Last year about this time I wrote a piece called Scarred. It's interesting to go back see where I was and what I was doing a year ago. I gain some perspective of time and healing. And that is a very good thing.
I stand by all that I said in that post. Emotional scars do smooth over. I can't say I've reached the point where my past doesn't show up every day, but the impact from it is so much lower. It happened. It is fact. It is history.
The present has a way of supplanting the past. That's generally a good thing as moving forward is what I strive for. But sometimes that forward movement requires me to look back and examine how the past is impacting and informing the present.
Right now I'm going through a difficult time. Things are not right in my world, but they are not right in a way I don't feel good writing about. That is problematic for me. I use this space for processing. But here is what I can share I'm 53 years old. My children are grown and practically on their own. My husband is mid-job change, and I don't know what my next phase looks like.
Maybe I should have planned more for this. Maybe I should have been thinking about this time, but the truth is I'm a live-in-the-moment kind of person. I've never found 5 year plans to be very helpful mostly because life (at least mine) is messy. Plan all you want but be prepared for it to go to hell in a handbasket at the drop of a hat.
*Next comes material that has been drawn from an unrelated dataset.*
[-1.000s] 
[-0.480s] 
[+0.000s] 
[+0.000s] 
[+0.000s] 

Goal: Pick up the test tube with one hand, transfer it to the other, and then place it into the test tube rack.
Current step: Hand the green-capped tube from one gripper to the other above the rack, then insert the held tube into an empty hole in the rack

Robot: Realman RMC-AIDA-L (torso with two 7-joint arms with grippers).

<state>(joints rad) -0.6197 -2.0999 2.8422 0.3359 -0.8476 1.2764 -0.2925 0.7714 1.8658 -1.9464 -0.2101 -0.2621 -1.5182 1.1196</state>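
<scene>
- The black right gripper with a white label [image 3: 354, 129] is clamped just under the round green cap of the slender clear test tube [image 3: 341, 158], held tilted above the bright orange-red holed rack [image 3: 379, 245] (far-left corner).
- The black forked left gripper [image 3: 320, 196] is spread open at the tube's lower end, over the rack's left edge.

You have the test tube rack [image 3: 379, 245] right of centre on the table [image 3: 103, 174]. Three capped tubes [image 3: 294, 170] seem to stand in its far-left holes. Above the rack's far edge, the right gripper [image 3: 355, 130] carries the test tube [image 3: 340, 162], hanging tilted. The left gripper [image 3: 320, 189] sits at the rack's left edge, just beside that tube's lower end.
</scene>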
I don't think that's negative. I think it's reality. So I'm looking at options. A new career path? A return to the life of a librarian? Part-time? Full-time? A major change or a minor shift? Who knows? I certainly don't.
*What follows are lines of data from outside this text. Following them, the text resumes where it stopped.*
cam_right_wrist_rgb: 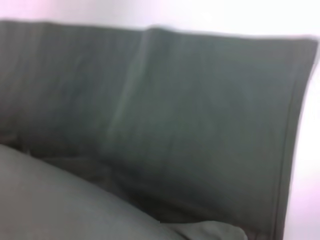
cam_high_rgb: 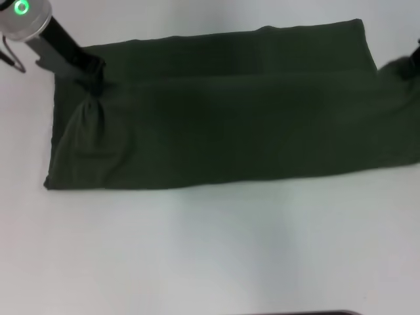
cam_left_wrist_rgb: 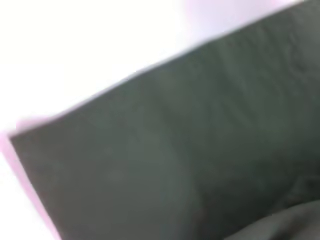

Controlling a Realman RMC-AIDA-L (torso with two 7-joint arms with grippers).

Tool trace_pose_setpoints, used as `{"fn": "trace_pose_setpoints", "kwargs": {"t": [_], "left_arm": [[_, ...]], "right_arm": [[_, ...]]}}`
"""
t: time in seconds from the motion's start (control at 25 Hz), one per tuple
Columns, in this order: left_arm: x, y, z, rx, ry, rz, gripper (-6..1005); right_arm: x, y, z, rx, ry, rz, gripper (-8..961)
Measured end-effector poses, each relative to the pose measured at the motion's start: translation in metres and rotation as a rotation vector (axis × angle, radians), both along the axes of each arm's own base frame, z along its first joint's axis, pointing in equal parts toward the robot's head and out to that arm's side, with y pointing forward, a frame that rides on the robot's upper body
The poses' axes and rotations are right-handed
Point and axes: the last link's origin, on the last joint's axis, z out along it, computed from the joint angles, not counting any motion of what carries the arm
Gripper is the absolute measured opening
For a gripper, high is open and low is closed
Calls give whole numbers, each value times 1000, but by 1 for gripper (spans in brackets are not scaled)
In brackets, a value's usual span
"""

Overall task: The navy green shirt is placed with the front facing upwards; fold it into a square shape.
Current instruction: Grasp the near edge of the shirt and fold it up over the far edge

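Navy green shirt folded into a long band across the white counter.

The left tool sits at the far-left part of the band, closed on a pinch of cloth that bunches into a gather beneath it. The right tool is at the band's right end, at the frame edge; its opening cannot be determined. Plain fabric faces up.
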Motion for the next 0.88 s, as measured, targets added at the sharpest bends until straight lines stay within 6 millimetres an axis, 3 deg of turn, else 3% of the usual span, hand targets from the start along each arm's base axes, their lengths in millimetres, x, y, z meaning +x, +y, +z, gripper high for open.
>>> {"fn": "trace_pose_setpoints", "kwargs": {"t": [0.44,0.88], "left_arm": [[12,25,-16,167,115,-91,33],[20,38,-27,273,142,-160,35]], "right_arm": [[-8,29,-6,157,-40,48,54],[-15,46,-25,263,-69,78,54]]}}
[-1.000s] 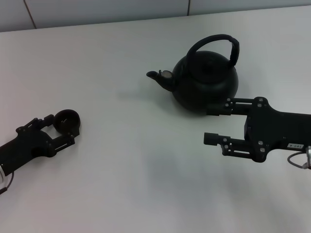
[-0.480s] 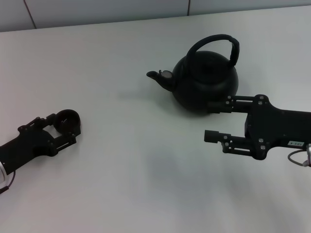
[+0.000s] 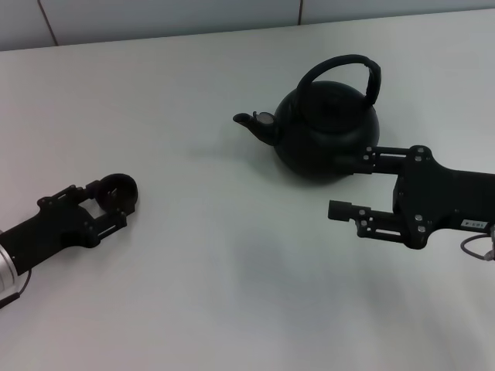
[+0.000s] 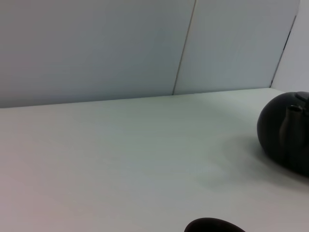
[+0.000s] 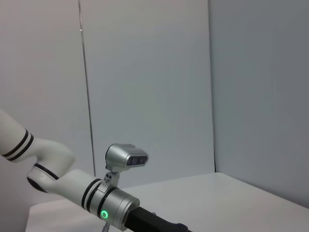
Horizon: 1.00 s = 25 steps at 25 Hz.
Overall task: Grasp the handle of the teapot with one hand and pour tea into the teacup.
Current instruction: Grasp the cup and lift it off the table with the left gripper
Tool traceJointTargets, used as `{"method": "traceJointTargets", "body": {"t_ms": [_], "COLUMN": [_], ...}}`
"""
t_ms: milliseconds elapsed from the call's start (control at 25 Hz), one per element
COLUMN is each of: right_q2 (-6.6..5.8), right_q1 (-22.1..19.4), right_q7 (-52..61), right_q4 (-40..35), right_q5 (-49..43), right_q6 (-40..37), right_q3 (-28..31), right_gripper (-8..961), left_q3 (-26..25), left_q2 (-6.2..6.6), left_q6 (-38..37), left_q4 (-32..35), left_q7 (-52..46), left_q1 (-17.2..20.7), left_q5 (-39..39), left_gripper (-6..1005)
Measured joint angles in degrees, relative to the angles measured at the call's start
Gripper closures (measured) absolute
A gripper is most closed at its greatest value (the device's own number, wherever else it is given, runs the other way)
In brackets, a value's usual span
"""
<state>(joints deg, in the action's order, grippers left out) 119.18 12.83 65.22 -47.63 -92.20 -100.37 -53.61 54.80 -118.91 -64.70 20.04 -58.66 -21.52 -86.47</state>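
The matte-black teapot (image 3: 325, 133) stands at the back right of the white table, spout pointing left, its arched handle (image 3: 346, 67) upright. In the left wrist view the teapot (image 4: 287, 135) shows at the edge. My left gripper (image 3: 110, 202) is shut on the small dark teacup (image 3: 118, 190) at the front left, and the cup's rim (image 4: 213, 225) shows in the left wrist view. My right gripper (image 3: 353, 185) is open just in front of and right of the teapot, one finger (image 3: 374, 157) close to the pot's body, below the handle. No tea shows.
The white table (image 3: 232, 270) runs to a grey panelled wall (image 3: 170, 15) behind. The right wrist view shows only wall panels and my left arm (image 5: 104, 205), white with a green light.
My left gripper has carried the teacup a little to the right, toward the teapot. My right gripper has shifted slightly right and nearer, still open.
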Motion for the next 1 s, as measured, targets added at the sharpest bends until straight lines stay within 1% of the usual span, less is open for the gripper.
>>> {"method": "traceJointTargets", "body": {"t_ms": [240,400,440,560,680,840,1000], "right_q2": [0.0,-0.01,-0.05,-0.07,-0.09,-0.09,-0.09], "right_q1": [0.0,0.0,0.0,0.0,0.0,0.0,0.0], "right_q7": [0.0,0.0,0.0,-0.01,0.0,-0.01,0.0], "right_q4": [0.0,0.0,0.0,0.0,0.0,0.0,0.0], "right_q5": [0.0,0.0,0.0,0.0,0.0,0.0,0.0], "right_q6": [0.0,0.0,0.0,0.0,0.0,0.0,-0.02], "right_q3": [0.01,0.0,0.0,0.0,0.0,0.0,0.0], "right_gripper": [359,359,359,360,360,360,360], "left_q3": [-0.04,0.13,0.2,0.22,2.03,6.32,7.34], "left_q2": [0.0,0.0,0.0,0.0,-0.07,-0.18,-0.18], "left_q6": [-0.35,-1.94,-3.78,-4.57,-4.9,-4.81,-4.76], "left_q4": [0.0,0.0,0.0,0.0,0.0,0.0,0.0], "left_q7": [0.01,0.04,0.04,0.06,0.97,1.4,1.4], "left_q1": [-0.11,-0.52,-1.01,-1.4,-2.13,-3.59,-4.13], "left_q5": [0.59,2.0,2.81,2.9,2.89,2.91,2.93], "left_gripper": [303,302,302,301,300,299,298]}}
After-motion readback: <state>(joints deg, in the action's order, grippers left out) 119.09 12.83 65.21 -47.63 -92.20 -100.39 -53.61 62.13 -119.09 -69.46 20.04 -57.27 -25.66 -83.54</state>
I recently told a friend I needed God to come down and smite me on the head for clarity. I'm not usually one to wonder and fret over what God wants me to do, but I've been fretting a lot lately and I need that to change.
So if anyone has a good job idea for an undecided former stay at home mom with a masters in libary science who really only wants to work about 20 hours a week and make really good money, could you shoot me an email or just reply to this post?
Or maybe I should just buy a lottery ticket.